_EXERCISE PROMPT_
When you reach the line that contains "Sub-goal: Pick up" in the data below, start reproducing lines exactly, and stop after the line that contains "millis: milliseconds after".

▼

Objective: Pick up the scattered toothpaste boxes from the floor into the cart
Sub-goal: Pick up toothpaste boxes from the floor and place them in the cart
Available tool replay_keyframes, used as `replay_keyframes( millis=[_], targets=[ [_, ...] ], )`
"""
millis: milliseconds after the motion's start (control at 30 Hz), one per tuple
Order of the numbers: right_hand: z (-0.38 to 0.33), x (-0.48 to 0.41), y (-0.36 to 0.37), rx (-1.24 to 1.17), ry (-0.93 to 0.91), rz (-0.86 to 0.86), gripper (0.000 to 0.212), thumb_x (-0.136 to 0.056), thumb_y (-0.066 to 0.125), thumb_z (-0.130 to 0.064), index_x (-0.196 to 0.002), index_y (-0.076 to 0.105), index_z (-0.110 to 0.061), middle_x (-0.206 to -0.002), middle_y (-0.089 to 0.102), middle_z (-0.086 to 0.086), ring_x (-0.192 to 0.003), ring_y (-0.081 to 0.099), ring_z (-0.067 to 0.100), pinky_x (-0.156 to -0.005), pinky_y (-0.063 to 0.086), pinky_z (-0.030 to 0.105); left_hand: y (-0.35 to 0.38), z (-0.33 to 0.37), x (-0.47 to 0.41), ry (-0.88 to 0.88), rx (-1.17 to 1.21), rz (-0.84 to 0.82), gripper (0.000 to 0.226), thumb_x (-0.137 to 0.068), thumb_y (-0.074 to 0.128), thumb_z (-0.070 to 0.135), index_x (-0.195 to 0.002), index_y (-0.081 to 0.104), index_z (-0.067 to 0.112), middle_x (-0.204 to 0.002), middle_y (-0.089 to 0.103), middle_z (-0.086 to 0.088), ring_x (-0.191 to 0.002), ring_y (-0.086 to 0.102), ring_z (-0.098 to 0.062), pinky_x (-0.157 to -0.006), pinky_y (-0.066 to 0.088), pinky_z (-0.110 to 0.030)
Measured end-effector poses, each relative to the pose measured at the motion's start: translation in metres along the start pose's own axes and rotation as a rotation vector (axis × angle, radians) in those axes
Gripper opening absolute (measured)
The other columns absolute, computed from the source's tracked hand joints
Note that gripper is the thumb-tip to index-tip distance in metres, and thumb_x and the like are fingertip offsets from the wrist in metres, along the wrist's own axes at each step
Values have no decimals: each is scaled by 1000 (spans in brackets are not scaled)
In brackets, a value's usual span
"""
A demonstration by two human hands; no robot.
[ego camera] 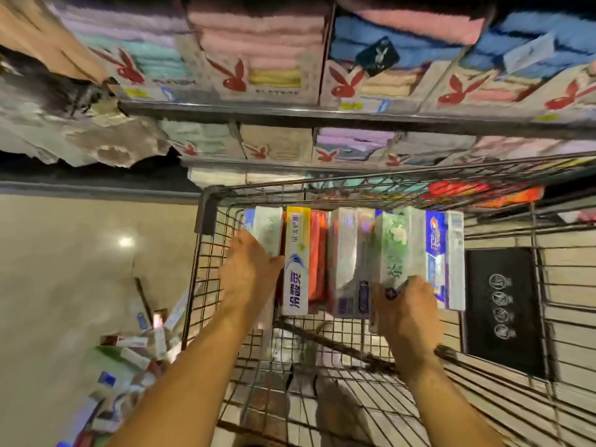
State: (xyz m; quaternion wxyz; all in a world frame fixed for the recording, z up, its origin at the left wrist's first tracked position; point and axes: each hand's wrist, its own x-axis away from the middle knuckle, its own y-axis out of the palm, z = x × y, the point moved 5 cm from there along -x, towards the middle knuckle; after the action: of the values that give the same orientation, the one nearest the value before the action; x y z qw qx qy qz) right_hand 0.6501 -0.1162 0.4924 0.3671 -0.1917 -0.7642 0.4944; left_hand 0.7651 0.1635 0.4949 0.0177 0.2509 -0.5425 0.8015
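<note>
Row of toothpaste boxes (351, 259) packed side by side along cart's (206, 208) far edge, loose heap (129, 366) on floor (64, 269) off its left side.

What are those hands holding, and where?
Right hand grips the green floral box by its near end. Left hand lies against the leftmost box; grip unclear.

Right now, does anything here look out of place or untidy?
Yes. Toothpaste boxes lie heaped at all angles on the floor left of the cart. Inside it, boxes stand in a tidy row; the right hand grips a green box, the left hand touches the leftmost box.
</note>
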Motion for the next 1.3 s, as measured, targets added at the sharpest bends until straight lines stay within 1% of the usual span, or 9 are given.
replay_keyframes(
  millis=[167, 300, 433, 500, 633, 733, 900, 1100, 1300],
  targets=[
    [-6, -10, 2, -78, -15, 13, 46, -90, 58, -60, -105, 46, -18, -99, 51, 3, -84, 54, 26, -68, 54, 44, 9, 14, -7, 37, 100, -5, 41, -83, 68, 49, -106, 48, 22, -98, 59, 4, -80, 65, -18, -60, 59, -41],
    [-19, -22, -9, -124, 4, -22, 29, -90, 58, -53, -105, 43, -33, -99, 46, -10, -86, 61, 19, -72, 57, 46, -3, 29, -5, 116, 39, -25, 42, -90, 65, 35, -121, 49, 13, -111, 55, -5, -95, 62, -26, -74, 57, -46],
    [-40, -22, -40, 9, -113, -49, 36, -98, 60, -42, -121, 46, -19, -109, 48, 0, -93, 49, 17, -70, 41, 34, -32, 43, 13, 251, -134, 6, 38, -93, 62, 31, -123, 51, 10, -113, 56, -8, -96, 59, -26, -66, 44, -35],
    [-53, -15, -68, 46, -165, -35, 40, -98, 60, -42, -124, 48, -16, -115, 51, 4, -101, 51, 23, -73, 38, 35, -56, 57, 27, 292, -166, 17, 39, -94, 60, 26, -128, 50, 10, -117, 56, -10, -103, 59, -27, -70, 42, -33],
    [-82, 4, -135, 127, -295, -12, 49, -97, 59, -45, -133, 48, -14, -129, 53, 10, -121, 52, 31, -86, 48, 42, -121, 93, 57, 300, -243, 3, 41, -95, 55, 33, -132, 48, 16, -126, 53, -9, -115, 55, -28, -90, 48, -44],
    [-106, 21, -198, 197, -366, -14, 53, -97, 55, -51, -136, 46, -16, -131, 54, 10, -121, 54, 33, -90, 49, 44, -181, 120, 87, 388, -308, 69, 37, -92, 55, 40, -120, 53, 17, -117, 58, -9, -108, 59, -30, -89, 51, -47],
    [-151, 54, -304, 264, -546, 63, 56, -93, 58, -53, -136, 50, -18, -128, 59, 11, -120, 56, 35, -93, 47, 47, -287, 161, 140, 475, -390, 235, 38, -89, 54, 42, -118, 53, 17, -113, 59, -9, -105, 59, -31, -87, 49, -46],
    [-223, 101, -391, 318, -765, 164, 56, -93, 55, -55, -137, 50, -21, -131, 58, 9, -122, 54, 34, -96, 44, 48, -385, 159, 187, 418, -398, 337, 44, -92, 53, 43, -127, 49, 15, -122, 56, -12, -116, 54, -34, -94, 43, -49],
    [-313, 188, -383, 338, -1070, 189, 50, -93, 54, -57, -127, 53, -20, -125, 61, 10, -118, 56, 34, -96, 43, 47, -448, 62, 224, 208, -361, 436, 45, -93, 51, 40, -131, 46, 16, -124, 54, -13, -115, 52, -36, -94, 41, -50]
  ],
)
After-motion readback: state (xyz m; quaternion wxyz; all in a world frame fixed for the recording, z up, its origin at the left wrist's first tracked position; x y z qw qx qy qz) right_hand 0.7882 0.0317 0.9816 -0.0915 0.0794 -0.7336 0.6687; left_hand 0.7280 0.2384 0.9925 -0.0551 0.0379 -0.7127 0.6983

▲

_OUTPUT FOR THIS TASK_
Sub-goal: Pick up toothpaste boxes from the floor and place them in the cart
Available tool replay_keyframes, used as `replay_keyframes( millis=[_], targets=[ [_, ...] ], )`
"""
millis: milliseconds after the motion's start (control at 30 Hz), one per tuple

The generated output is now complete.